I know that the primary audience this movie was aimed at was children. But the screenplay for this movie was written to be so simple-minded and without any color that I think even kids will get bored and wish to leave the room before the movie is over. Even the character of Kong won't intrigue them enough to stay. The movie seems to think that he's interesting, showing him clearly in the first sixty seconds of the movie instead of saving him for a surprise later, perhaps from a realization that the first part of the movie was incredibly dull and needed some life. But Kong doesn't show life here or anywhere else in the movie. One big reason is that we seldom get to see a good look of Kong. We keep seeing him from the chest up, or with most of his body blocked by buildings or trees. But the problem of Kong goes beyond simple presentation. In the scene where Ann is tied up by the natives for sacrifice, when Kong appears he doesn't come across as a wild beast like he did in the original film. Nor does he seemed intrigued by the initial sight of Ann. In fact, Kong is so uninterested in this moment that he leaves the scene with Ann in his grasp about thirty seconds after he first showed up. Later on in the movie, while he's on his New York rampage, he's so uninterested in going wild that about the only destruction he does is place a car on an elevated subway track, and letting a subway train smack into and destroy the car instead of doing it himself. And get this: When he reaches The Empire State Building, we don't see him consider it or struggle with it - in the next shot he is suddenly on the top of the building! In fact, the most interesting thing that we get to see about Kong is that this gigantic gorilla appears to be in the middle of growing a mustache, judging from the noticeable stubble on his upper lip.
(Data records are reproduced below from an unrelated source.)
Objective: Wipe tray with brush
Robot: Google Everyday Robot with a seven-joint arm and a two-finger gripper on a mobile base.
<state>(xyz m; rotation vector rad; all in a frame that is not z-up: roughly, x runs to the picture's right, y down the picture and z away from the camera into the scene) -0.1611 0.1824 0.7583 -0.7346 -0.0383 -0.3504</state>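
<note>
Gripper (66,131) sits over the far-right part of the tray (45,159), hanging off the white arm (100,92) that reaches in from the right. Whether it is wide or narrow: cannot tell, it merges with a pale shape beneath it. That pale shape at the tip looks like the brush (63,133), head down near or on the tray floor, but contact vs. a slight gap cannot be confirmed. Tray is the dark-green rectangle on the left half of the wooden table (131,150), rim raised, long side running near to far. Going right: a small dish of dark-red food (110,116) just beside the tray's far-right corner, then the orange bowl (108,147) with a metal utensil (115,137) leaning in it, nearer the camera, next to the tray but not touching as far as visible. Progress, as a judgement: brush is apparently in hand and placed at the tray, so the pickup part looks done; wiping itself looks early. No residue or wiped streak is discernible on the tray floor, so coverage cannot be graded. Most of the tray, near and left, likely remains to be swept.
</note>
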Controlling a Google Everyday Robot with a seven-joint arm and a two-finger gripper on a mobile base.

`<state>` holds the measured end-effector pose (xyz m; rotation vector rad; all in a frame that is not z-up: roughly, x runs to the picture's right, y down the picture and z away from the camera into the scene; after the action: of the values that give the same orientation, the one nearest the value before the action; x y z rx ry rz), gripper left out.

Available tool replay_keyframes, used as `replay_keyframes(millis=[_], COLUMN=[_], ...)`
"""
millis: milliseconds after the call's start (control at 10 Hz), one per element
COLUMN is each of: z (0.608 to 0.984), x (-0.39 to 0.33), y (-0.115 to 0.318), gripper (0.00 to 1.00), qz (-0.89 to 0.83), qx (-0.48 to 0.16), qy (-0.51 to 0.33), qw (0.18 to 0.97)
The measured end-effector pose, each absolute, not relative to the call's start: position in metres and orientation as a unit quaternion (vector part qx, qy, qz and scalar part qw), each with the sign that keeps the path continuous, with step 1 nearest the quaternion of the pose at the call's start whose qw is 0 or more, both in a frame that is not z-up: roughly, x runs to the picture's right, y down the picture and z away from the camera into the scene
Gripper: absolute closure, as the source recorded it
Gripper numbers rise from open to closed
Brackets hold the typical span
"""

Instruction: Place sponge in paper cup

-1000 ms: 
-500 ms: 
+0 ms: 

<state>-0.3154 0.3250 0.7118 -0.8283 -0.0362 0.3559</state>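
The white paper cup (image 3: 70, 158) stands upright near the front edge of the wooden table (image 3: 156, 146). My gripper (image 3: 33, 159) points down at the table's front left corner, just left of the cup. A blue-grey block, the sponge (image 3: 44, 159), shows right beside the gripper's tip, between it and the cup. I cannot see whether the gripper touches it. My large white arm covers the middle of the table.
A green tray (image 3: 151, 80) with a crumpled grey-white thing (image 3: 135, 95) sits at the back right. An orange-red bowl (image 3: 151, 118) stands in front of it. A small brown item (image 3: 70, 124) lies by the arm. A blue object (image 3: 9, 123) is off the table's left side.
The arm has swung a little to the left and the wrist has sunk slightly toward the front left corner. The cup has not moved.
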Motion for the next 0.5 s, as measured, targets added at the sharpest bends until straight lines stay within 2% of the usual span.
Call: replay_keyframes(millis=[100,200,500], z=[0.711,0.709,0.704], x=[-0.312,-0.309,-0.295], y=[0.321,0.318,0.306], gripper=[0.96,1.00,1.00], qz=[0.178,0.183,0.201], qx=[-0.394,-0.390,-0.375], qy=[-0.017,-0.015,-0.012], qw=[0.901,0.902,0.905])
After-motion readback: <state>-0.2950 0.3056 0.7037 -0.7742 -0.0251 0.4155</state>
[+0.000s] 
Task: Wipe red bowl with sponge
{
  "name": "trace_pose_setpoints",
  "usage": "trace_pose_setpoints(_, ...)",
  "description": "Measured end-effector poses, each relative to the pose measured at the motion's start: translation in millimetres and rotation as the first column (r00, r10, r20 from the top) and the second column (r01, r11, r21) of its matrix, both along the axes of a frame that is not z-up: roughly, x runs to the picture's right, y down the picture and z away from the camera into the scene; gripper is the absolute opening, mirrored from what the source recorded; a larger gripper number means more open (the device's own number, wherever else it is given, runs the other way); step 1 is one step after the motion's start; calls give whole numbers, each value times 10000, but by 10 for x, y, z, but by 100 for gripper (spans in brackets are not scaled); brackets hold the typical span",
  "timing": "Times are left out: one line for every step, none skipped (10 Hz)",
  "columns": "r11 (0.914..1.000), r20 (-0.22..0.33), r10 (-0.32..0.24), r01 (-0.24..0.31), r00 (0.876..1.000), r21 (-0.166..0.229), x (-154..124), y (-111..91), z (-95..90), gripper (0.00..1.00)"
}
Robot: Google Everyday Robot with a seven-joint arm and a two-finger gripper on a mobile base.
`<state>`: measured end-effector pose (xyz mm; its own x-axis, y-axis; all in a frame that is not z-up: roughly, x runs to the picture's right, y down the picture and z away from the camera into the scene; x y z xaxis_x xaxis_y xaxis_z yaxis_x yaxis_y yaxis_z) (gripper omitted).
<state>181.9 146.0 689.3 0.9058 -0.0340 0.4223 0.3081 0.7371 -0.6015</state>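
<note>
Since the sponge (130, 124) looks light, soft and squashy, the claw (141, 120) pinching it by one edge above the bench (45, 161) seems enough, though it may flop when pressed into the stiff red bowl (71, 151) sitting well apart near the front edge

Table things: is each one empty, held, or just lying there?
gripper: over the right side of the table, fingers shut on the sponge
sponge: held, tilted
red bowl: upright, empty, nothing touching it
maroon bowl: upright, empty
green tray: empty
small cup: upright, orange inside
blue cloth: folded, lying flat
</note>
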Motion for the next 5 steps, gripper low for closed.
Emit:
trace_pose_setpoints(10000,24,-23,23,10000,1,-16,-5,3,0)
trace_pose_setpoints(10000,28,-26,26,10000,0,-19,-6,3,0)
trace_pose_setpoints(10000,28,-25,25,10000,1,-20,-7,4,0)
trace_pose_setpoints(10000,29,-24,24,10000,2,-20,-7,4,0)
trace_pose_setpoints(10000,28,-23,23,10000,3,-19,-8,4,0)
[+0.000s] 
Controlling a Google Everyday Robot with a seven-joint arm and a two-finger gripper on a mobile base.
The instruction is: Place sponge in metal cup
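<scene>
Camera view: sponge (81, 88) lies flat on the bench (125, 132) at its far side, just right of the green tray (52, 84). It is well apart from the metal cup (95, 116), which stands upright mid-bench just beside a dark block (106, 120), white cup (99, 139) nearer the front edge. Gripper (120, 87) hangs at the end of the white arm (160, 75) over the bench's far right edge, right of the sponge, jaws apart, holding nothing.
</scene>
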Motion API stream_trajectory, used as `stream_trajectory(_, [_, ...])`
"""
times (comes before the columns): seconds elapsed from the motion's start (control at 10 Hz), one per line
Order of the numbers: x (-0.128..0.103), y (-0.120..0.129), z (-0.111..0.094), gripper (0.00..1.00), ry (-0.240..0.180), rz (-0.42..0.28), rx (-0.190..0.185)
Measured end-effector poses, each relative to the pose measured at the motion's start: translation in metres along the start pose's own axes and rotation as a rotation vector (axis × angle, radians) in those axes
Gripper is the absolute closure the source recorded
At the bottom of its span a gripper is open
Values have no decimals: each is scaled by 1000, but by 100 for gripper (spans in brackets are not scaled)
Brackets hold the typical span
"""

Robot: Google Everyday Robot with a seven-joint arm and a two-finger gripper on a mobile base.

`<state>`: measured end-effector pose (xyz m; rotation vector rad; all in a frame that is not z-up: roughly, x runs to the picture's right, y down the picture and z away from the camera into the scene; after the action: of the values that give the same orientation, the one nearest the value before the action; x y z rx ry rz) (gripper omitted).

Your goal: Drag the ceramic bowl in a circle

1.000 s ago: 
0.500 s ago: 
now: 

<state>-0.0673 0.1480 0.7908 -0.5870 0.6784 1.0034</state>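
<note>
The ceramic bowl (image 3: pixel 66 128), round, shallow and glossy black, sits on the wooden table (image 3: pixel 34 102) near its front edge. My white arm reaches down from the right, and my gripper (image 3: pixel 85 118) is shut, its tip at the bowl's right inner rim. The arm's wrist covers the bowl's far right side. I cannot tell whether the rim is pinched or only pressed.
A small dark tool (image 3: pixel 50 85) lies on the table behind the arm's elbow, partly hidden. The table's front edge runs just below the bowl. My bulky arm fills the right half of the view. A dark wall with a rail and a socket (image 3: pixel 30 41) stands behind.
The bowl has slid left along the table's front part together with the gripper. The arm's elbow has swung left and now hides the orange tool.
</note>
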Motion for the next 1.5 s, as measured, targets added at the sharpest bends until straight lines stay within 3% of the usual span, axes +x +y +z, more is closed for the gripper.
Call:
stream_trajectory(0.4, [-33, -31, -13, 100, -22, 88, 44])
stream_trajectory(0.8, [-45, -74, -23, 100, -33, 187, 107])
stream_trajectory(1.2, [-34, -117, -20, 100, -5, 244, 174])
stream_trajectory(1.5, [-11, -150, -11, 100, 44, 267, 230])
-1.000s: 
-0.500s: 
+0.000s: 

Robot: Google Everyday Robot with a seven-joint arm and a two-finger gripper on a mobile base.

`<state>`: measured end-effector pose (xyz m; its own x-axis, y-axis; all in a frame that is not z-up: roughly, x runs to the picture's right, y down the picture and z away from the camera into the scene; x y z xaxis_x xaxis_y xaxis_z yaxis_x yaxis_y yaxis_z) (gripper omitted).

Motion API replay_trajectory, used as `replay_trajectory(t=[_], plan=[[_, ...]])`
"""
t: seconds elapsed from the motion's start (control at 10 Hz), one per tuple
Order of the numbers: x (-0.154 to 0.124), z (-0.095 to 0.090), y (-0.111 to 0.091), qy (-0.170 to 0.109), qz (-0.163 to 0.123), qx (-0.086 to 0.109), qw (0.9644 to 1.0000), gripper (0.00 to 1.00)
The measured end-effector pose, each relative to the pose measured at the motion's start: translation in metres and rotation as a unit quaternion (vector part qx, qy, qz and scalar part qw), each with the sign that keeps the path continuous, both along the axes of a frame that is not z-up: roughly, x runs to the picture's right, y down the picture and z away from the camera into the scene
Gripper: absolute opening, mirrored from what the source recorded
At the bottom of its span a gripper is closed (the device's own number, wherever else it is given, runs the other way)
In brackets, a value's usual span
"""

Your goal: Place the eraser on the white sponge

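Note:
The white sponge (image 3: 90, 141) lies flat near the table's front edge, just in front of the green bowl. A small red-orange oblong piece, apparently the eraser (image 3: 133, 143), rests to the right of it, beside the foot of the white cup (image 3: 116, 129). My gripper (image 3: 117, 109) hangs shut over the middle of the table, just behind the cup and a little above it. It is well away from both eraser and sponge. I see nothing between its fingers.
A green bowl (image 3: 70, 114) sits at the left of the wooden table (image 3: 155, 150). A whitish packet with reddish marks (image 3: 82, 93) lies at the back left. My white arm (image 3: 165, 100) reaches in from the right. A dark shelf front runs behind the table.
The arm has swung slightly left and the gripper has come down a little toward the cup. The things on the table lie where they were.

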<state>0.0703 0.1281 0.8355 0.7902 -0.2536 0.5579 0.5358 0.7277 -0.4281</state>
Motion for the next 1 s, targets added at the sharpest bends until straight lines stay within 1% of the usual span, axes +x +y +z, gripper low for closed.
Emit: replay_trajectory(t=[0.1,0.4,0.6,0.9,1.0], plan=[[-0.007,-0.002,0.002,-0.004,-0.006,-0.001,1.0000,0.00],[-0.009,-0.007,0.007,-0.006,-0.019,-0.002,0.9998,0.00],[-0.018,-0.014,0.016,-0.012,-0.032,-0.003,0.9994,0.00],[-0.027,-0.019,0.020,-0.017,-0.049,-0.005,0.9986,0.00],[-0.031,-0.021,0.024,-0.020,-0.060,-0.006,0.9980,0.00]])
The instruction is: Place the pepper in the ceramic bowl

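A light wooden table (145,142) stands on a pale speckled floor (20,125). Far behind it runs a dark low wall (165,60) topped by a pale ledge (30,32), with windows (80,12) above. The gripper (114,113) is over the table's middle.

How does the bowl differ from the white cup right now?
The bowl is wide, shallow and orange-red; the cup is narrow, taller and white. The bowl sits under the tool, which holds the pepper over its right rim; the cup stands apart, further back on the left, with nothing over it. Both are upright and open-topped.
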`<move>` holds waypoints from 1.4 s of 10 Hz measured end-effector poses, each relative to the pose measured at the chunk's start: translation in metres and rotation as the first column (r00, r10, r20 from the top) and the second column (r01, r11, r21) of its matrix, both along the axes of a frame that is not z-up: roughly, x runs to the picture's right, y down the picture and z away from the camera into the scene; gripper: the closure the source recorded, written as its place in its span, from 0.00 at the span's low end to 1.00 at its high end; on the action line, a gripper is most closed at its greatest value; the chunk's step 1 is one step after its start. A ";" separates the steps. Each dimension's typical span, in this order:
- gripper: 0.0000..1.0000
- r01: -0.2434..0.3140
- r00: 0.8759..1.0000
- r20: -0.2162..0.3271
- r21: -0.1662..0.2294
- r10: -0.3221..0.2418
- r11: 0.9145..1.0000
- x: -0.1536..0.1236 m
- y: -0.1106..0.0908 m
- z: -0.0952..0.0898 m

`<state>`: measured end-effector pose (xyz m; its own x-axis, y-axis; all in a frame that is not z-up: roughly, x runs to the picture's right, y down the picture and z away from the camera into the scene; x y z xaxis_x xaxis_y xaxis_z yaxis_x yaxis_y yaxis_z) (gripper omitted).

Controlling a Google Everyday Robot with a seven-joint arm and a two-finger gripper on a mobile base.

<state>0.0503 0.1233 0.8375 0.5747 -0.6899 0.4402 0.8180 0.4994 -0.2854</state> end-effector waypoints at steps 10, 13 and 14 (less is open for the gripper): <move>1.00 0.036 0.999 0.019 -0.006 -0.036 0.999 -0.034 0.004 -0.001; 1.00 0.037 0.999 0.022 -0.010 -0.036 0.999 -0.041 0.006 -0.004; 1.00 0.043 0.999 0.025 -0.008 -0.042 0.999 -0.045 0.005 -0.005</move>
From that subject, it seems to be a good time to get into how the rest of the movie's art and animation comes across. I admit I wasn't expecting too much, seeing that this was a straight-to-video movie, but I soon discovered that even then my expectations were too high. This is one of the worst-looking pieces of animation I have seen for a long time. For one thing, it doesn't look like it was done under the control of one team, seeing how the designs of the characters differ wildly through the movie. Some characters look straight from a '70s Filmation television show, while other characters look so grotesque that they barely look human. In a couple of scenes with characters dressed alike (female dancers on stage, or natives), animation director Art Scott, who never directed anything before or since this movie, doesn't even try to differentiate the characters' faces, making it appear Skull Island and New York were both blessed with the birth of sextuplets years earlier. When any of the characters move, their choppy movements lack even reasonable smoothness; even typical American children's animation on TV released at the same time of this movie was much more slick and colorful than what's on display here. The movie also cheats by adding some brief computer animation that really doesn't fit in with the crude look of the movie, as well as using some live action footage, the latter of which, to me, says to the audience, "We were too cheap and lazy to totally animate this movie." In short, The Mighty Kong is one movie that lands with as big of a thud as Kong does at the end of the movie. Though this Kong actually survives his fall from the top of The Empire State Building, suggesting that these filmmakers thought they had a franchise on their hands. Though given that there hasn't been a hint of a sequel in the works in the more than fourteen years since the movie was made, it looks like the chance of seeing Kong's further adventures is about as likely as this particular Sherman brothers' score getting a release on iTunes or CD.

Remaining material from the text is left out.